Problem details →
Beginning with the first line below, please repeat the material exactly, ending with the line that includes "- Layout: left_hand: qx".

■ ■ ■ ■

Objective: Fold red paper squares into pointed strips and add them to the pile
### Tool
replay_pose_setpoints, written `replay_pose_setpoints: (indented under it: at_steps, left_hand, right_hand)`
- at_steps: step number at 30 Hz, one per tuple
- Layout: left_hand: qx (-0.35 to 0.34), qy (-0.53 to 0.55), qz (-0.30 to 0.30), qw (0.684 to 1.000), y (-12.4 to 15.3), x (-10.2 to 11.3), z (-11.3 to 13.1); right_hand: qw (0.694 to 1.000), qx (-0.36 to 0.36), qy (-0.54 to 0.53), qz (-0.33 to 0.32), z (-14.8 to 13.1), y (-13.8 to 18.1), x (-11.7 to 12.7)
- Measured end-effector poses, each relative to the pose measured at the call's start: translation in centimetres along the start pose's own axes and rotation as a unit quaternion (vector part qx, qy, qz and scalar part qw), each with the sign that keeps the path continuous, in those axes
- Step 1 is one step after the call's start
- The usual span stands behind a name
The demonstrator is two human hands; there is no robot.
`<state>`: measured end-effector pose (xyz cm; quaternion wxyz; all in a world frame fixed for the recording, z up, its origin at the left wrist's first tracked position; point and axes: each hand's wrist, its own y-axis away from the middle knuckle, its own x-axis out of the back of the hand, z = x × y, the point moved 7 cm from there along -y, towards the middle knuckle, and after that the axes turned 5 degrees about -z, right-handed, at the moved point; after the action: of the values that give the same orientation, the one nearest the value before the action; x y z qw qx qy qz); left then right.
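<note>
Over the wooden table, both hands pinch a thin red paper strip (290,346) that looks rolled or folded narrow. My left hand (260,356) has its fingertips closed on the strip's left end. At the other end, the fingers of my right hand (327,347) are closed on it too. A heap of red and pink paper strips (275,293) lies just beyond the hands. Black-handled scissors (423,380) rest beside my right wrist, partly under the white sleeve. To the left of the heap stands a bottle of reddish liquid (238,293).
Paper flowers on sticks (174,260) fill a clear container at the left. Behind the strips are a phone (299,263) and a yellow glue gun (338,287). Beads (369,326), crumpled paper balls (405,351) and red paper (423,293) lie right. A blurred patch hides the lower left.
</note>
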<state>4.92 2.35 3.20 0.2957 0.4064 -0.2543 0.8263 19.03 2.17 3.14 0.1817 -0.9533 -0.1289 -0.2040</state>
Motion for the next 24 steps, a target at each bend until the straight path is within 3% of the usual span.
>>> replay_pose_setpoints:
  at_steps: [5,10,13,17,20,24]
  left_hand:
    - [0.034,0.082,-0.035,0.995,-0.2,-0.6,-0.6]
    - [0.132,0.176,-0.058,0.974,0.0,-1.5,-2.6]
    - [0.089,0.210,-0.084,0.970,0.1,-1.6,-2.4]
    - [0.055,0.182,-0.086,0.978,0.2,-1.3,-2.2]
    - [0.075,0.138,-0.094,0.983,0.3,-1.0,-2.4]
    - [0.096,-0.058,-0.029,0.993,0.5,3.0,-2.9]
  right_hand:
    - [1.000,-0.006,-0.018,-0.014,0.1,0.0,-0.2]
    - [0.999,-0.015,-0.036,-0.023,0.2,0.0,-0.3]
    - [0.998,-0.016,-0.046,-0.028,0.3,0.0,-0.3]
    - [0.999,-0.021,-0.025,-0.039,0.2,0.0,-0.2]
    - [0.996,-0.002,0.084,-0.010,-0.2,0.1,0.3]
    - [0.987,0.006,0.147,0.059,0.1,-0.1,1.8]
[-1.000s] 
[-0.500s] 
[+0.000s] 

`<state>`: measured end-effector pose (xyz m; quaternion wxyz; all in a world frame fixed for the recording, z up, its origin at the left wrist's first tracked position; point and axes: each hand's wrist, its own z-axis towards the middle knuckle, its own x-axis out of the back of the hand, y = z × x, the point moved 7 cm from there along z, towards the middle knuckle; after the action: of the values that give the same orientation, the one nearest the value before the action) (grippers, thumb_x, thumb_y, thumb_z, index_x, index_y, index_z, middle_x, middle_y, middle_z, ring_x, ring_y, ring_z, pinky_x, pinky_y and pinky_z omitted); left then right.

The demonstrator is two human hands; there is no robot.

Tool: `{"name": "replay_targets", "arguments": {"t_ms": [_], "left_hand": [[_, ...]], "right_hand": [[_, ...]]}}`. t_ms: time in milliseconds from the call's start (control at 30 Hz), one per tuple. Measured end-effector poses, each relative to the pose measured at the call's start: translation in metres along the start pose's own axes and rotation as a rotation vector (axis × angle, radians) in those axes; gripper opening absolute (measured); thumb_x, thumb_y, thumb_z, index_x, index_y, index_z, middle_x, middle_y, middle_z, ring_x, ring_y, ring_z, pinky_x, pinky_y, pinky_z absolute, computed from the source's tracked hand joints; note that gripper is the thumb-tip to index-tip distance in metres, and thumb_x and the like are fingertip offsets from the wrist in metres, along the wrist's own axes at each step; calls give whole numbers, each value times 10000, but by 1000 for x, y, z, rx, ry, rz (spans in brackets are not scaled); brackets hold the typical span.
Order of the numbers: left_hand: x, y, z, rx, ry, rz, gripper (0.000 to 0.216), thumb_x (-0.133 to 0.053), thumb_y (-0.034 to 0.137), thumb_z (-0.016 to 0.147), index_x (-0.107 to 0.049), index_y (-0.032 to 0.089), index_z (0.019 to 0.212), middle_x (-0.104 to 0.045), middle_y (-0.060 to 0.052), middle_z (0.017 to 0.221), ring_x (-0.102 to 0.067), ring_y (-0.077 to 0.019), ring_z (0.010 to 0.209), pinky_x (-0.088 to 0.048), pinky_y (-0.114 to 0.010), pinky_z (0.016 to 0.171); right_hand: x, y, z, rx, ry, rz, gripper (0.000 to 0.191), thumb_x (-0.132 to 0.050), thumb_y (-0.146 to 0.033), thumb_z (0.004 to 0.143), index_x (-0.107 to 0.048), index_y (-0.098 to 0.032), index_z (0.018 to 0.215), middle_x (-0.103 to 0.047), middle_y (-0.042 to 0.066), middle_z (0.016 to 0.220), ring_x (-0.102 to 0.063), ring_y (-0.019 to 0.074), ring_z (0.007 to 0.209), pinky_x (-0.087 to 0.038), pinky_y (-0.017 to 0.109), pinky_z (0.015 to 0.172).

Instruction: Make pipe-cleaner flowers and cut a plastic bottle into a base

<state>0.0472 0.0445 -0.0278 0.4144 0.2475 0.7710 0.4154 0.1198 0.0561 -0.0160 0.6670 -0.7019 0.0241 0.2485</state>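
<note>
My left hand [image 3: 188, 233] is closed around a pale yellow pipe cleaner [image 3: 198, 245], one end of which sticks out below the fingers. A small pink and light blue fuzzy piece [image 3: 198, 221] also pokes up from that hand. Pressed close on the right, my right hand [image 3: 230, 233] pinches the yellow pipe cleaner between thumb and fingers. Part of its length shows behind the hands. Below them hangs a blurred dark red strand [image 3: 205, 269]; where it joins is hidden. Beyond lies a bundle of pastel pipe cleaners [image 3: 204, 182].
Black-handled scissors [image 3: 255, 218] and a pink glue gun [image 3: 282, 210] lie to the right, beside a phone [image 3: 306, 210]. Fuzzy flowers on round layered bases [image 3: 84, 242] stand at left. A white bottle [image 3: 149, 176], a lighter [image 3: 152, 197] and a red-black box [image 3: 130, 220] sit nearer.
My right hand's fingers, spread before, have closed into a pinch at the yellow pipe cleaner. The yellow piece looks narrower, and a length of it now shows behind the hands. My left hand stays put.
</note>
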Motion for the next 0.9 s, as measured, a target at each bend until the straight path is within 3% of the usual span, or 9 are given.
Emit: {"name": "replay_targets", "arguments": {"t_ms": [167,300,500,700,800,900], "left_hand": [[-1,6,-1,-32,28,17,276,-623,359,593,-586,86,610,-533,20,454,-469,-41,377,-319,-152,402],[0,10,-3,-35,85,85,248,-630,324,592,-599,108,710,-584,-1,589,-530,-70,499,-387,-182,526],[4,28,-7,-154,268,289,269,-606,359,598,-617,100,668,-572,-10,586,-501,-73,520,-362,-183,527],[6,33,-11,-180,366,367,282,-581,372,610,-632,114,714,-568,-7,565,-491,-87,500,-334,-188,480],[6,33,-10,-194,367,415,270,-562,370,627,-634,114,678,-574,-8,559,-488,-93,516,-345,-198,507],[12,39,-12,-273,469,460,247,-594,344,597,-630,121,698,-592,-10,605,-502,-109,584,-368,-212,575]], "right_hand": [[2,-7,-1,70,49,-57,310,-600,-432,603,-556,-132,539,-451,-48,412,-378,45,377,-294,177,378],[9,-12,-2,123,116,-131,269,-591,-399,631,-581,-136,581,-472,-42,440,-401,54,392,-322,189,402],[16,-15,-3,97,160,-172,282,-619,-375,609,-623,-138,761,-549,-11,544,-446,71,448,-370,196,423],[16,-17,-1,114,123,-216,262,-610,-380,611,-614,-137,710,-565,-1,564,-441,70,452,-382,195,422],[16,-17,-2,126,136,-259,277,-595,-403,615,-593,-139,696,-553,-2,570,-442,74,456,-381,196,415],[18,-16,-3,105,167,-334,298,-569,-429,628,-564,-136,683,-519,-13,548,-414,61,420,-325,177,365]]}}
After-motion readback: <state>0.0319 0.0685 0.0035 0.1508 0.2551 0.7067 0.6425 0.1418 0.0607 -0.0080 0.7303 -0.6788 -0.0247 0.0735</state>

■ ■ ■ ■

Written solution →
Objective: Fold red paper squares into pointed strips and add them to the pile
### Tool
replay_pose_setpoints, written `replay_pose_setpoints: (indented under it: at_steps, left_hand, right_hand)`
- at_steps: step number at 30 Hz, one per tuple
- Layout: left_hand: qx (-0.35 to 0.34), qy (-0.53 to 0.55), qz (-0.30 to 0.30), qw (0.684 to 1.000), y (-12.4 to 15.3), x (-10.2 to 11.3), z (-11.3 to 13.1); right_hand: qw (0.694 to 1.000), qx (-0.36 to 0.36), qy (-0.54 to 0.53), qz (-0.33 to 0.32), z (-14.8 to 13.1), y (-13.8 to 18.1), x (-11.7 to 12.7)

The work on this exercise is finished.